::: STORED DATA :::
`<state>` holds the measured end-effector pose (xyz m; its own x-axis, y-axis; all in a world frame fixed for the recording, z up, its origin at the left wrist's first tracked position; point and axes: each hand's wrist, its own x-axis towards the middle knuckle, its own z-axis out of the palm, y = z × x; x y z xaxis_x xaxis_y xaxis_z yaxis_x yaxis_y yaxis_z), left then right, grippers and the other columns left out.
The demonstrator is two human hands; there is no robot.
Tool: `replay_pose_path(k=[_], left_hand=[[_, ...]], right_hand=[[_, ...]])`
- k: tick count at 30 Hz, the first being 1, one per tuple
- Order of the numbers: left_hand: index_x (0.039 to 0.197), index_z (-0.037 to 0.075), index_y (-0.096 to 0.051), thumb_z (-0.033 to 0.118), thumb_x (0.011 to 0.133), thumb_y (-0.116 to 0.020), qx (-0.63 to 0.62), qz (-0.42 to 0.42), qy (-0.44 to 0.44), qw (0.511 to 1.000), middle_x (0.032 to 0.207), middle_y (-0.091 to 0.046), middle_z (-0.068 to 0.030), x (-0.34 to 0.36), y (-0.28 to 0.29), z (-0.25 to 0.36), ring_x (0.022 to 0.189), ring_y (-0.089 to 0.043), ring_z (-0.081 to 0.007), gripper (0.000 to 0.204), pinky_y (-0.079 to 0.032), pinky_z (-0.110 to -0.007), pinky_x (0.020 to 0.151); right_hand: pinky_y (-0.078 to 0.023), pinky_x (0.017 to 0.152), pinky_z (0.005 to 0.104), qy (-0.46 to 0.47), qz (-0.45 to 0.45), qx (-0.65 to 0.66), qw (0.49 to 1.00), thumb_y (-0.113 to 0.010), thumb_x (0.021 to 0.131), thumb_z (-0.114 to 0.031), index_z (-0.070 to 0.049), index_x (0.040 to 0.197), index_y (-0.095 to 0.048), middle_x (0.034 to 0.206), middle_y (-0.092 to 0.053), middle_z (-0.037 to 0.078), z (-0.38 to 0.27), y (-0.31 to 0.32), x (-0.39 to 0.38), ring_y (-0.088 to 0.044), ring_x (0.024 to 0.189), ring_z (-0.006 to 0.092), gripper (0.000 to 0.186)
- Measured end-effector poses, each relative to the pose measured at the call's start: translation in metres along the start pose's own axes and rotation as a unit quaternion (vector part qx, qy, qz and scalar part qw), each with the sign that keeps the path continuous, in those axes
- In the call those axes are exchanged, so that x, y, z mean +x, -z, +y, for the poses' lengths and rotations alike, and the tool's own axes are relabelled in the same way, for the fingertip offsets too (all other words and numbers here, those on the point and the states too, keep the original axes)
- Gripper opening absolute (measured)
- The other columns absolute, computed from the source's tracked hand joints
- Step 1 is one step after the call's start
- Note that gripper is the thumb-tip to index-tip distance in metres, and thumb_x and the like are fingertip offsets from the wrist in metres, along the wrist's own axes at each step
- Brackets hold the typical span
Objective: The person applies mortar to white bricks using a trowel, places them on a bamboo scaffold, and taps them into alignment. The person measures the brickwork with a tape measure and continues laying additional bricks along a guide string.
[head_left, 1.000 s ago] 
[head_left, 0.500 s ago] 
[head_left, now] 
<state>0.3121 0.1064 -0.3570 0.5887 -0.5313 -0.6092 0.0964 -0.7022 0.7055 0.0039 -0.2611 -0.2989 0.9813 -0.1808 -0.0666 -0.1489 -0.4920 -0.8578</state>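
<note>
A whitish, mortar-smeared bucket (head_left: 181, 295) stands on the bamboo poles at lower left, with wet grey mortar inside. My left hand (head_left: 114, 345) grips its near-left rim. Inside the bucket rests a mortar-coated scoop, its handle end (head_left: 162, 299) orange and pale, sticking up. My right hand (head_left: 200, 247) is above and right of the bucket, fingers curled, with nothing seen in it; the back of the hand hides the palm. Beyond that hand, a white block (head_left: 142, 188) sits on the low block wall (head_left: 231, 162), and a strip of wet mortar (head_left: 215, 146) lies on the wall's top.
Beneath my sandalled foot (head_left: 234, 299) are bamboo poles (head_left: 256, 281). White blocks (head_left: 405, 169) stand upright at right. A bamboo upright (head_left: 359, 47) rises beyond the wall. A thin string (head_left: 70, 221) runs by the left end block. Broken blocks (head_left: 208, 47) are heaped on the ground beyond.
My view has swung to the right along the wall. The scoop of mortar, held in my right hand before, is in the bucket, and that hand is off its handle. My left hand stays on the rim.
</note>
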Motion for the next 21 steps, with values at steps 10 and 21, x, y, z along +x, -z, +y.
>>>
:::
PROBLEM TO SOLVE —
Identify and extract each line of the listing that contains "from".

SOLUTION FOR THIS EXERCISE —
- The other columns absolute, computed from the source's tracked hand joints
- Note that gripper is the thumb-tip to index-tip distance in metres, and thumb_x and the like are fingertip offsets from the wrist in metres, along the wrist's own axes at each step

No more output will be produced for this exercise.